◆ **WHAT TO WORK ON**
The required output is every line from the beginning of the entries below through the line that includes "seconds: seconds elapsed", copied exactly.

[Dataset items]

______

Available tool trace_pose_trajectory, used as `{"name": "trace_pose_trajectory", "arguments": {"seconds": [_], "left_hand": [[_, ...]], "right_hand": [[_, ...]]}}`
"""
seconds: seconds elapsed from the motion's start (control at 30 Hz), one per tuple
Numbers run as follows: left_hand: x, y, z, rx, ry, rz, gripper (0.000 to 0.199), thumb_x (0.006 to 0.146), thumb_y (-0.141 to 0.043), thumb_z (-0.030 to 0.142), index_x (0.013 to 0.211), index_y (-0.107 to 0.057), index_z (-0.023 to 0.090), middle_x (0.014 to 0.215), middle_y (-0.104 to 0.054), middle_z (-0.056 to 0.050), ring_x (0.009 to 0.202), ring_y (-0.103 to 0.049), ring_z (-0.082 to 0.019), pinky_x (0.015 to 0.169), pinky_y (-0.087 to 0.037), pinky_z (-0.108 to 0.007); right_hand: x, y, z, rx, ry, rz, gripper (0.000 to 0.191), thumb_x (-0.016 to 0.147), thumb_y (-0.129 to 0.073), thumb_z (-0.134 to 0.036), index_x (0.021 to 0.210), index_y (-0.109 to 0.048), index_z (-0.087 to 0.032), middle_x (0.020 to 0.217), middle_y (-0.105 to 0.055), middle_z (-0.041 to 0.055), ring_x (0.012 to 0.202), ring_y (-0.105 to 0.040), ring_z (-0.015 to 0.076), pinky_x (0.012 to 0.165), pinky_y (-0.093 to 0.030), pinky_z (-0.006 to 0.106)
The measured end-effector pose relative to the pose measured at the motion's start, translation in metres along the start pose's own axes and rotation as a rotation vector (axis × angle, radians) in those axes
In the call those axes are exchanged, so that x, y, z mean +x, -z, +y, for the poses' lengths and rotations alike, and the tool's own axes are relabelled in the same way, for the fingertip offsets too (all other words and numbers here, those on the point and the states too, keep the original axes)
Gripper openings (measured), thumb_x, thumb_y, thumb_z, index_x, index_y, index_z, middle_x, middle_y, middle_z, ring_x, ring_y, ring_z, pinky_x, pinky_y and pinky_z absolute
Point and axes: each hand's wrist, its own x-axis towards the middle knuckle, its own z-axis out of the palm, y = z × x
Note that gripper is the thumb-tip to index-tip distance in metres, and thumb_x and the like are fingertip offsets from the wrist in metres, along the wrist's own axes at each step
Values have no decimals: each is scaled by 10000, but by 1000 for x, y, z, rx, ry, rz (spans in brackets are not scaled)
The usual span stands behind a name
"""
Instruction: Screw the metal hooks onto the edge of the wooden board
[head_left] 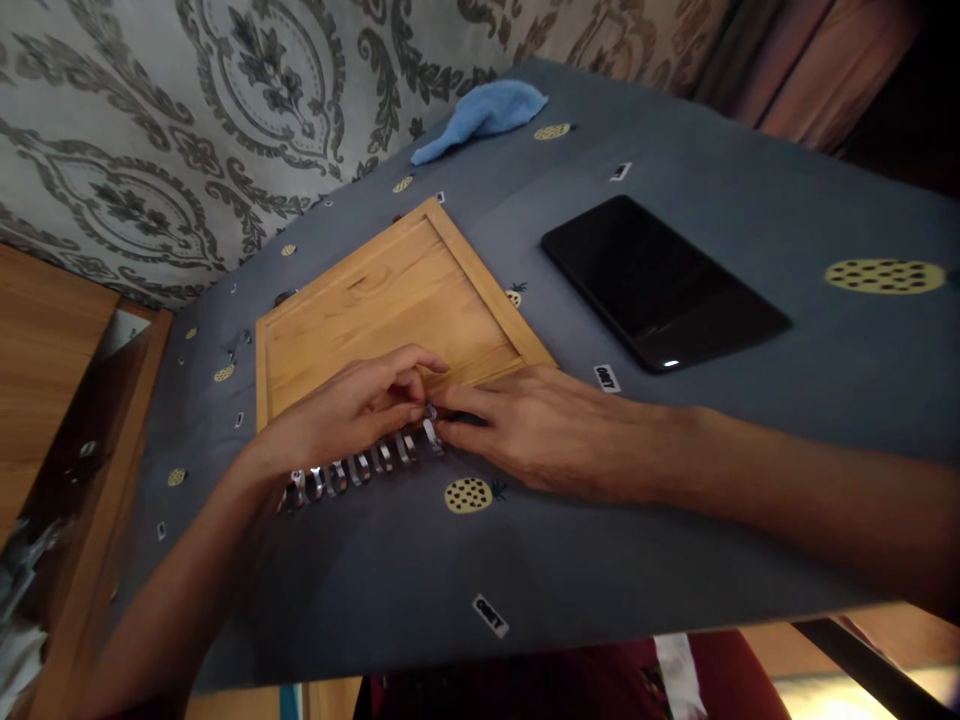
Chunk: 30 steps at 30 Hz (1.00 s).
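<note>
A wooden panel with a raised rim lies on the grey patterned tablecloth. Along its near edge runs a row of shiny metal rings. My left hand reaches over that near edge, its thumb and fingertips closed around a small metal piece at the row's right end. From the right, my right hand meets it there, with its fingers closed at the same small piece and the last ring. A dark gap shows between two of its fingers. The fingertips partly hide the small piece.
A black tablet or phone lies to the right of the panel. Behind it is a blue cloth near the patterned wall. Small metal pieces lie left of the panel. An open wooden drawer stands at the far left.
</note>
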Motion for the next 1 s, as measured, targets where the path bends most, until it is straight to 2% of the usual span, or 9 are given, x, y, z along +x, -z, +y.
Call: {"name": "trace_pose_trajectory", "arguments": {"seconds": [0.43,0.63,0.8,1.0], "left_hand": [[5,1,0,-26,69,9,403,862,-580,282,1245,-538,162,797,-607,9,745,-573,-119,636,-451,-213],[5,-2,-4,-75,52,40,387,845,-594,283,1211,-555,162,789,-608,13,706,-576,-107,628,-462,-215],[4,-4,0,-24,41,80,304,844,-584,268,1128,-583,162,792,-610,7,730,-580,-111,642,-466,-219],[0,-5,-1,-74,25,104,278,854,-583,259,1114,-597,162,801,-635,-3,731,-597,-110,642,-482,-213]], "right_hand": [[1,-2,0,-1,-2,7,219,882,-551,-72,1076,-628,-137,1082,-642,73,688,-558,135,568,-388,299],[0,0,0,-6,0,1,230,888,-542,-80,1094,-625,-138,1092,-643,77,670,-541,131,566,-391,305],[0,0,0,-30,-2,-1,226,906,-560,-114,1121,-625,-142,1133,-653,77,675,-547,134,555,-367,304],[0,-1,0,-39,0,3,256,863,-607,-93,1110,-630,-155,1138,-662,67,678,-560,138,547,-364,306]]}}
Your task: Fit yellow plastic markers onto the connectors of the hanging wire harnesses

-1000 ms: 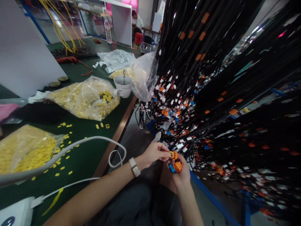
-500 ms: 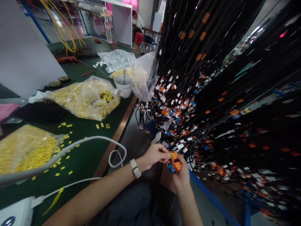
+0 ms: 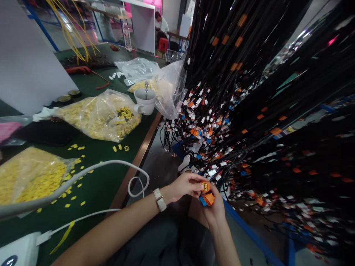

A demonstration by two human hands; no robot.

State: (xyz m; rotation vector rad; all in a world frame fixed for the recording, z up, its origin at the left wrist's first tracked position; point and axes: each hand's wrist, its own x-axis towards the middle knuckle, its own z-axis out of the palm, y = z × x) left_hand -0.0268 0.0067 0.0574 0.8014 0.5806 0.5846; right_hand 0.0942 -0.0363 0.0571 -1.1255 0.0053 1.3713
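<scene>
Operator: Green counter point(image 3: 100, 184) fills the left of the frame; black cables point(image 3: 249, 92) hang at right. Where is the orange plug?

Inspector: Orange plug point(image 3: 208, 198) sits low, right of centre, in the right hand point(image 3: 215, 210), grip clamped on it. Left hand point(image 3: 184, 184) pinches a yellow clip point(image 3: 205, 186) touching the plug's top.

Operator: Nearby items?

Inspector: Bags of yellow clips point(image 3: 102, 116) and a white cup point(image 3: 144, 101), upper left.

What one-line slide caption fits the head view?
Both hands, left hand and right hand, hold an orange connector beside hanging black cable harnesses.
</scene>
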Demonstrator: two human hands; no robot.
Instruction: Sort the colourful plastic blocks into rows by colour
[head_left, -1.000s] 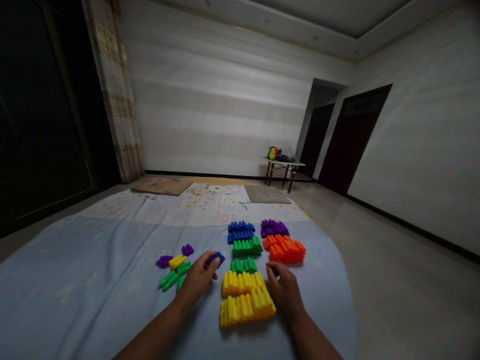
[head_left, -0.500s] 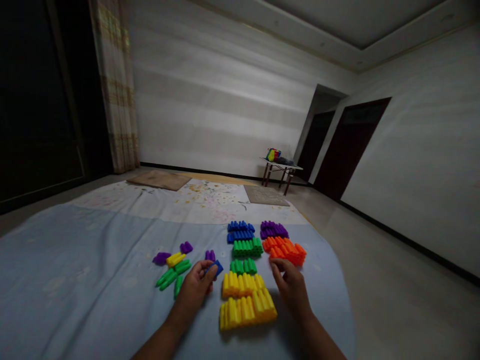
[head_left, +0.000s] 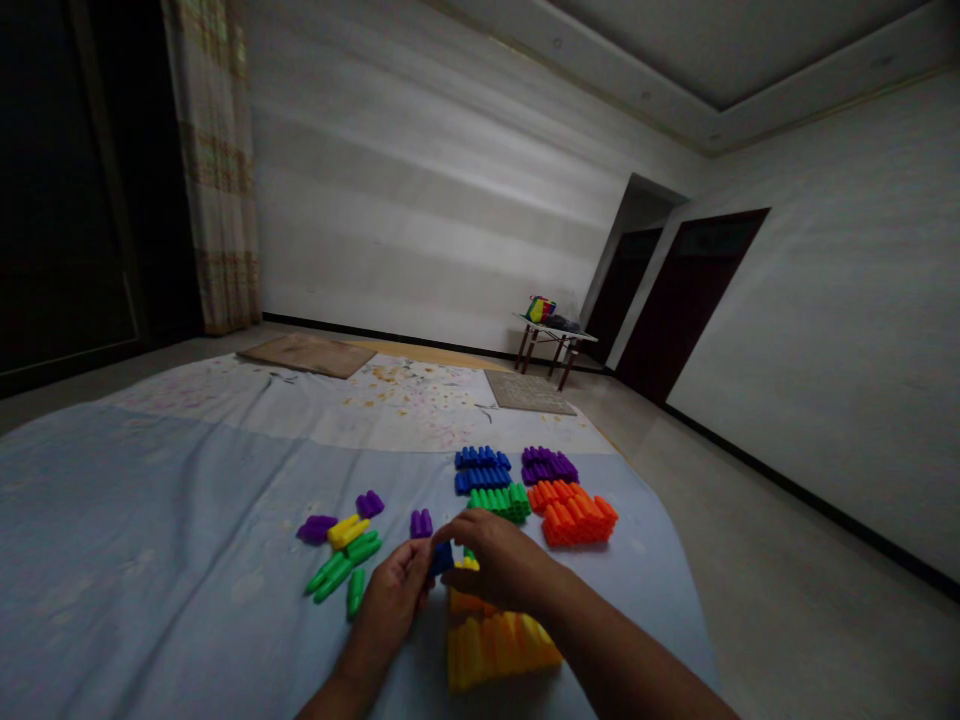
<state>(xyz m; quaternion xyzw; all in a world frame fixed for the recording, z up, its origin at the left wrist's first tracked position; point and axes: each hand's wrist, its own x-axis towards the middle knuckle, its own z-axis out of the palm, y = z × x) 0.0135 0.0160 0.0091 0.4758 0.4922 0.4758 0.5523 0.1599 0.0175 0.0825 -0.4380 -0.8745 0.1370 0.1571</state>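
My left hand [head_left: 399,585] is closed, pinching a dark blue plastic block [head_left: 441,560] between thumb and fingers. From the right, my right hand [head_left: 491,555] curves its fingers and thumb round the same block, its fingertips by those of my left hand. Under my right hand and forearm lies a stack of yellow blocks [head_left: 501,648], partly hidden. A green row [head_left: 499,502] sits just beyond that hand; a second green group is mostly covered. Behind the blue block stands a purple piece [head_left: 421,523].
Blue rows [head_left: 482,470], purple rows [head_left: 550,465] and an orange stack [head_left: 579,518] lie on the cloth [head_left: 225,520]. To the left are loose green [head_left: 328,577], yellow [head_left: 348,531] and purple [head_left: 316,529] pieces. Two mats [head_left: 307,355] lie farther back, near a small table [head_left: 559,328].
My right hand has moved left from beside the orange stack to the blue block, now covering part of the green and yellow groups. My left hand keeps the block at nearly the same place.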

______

◆ **RESULT OF THE EXERCISE**
Available tool trace_pose_trajectory, used as `{"name": "trace_pose_trajectory", "arguments": {"seconds": [_], "left_hand": [[_, ...]], "right_hand": [[_, ...]]}}`
"""
seconds: seconds elapsed from the motion's start (control at 30 Hz), one per tuple

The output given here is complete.